From the first line to the last, repeat the data exactly and drop the pictures.

**Given information**
● ● ●
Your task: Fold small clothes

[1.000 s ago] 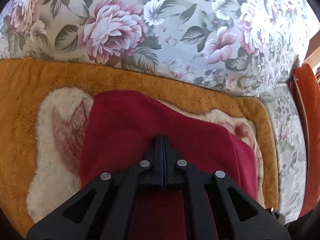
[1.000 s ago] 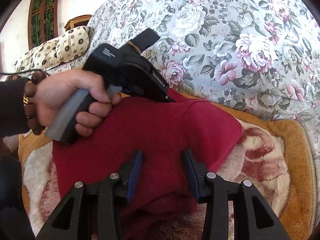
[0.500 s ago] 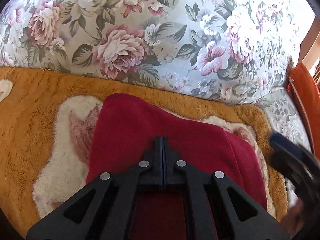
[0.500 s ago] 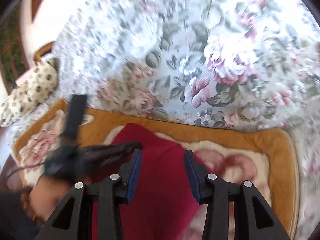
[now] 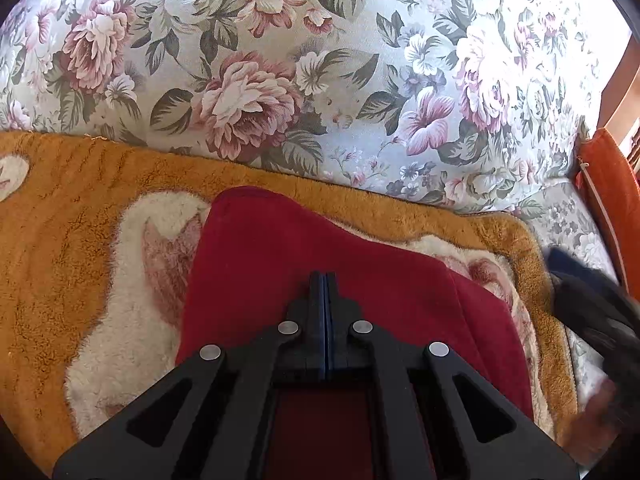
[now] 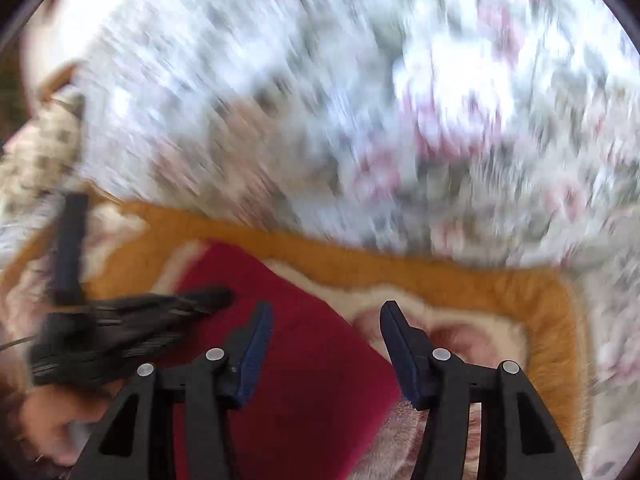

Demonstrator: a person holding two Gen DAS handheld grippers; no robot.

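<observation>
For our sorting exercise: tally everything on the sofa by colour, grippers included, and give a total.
Red: 1, the folded garment
Orange and cream: 1, the fluffy blanket
Black: 2, the left gripper, shut, and the right gripper, open
Total: 4

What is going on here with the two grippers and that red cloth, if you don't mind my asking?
A person is folding a small red garment that lies on an orange and cream fleece blanket on a floral sofa. The left gripper is over the garment with its jaws shut. The right gripper is above the garment's right edge; its jaws have just been opening and hold nothing.
</observation>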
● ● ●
**Answer below**
Your task: Fold small clothes

[1.000 s ago] 
[1.000 s ago] 
[0.500 s ago] 
[0.500 s ago] 
[now] 
[now] 

Demonstrator: a person holding two Gen DAS handheld grippers; no robot.

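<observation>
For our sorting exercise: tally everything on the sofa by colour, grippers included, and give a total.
Red: 1, the folded garment
Orange and cream: 1, the fluffy blanket
Black: 2, the left gripper, shut, and the right gripper, open
Total: 4

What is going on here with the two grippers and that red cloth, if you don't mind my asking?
A person is folding a small red garment that lies on an orange and cream fleece blanket on a floral sofa. The left gripper is over the garment with its jaws shut. The right gripper is above the garment's right edge; its jaws have just been opening and hold nothing.
</observation>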

The work on this exercise has been completed.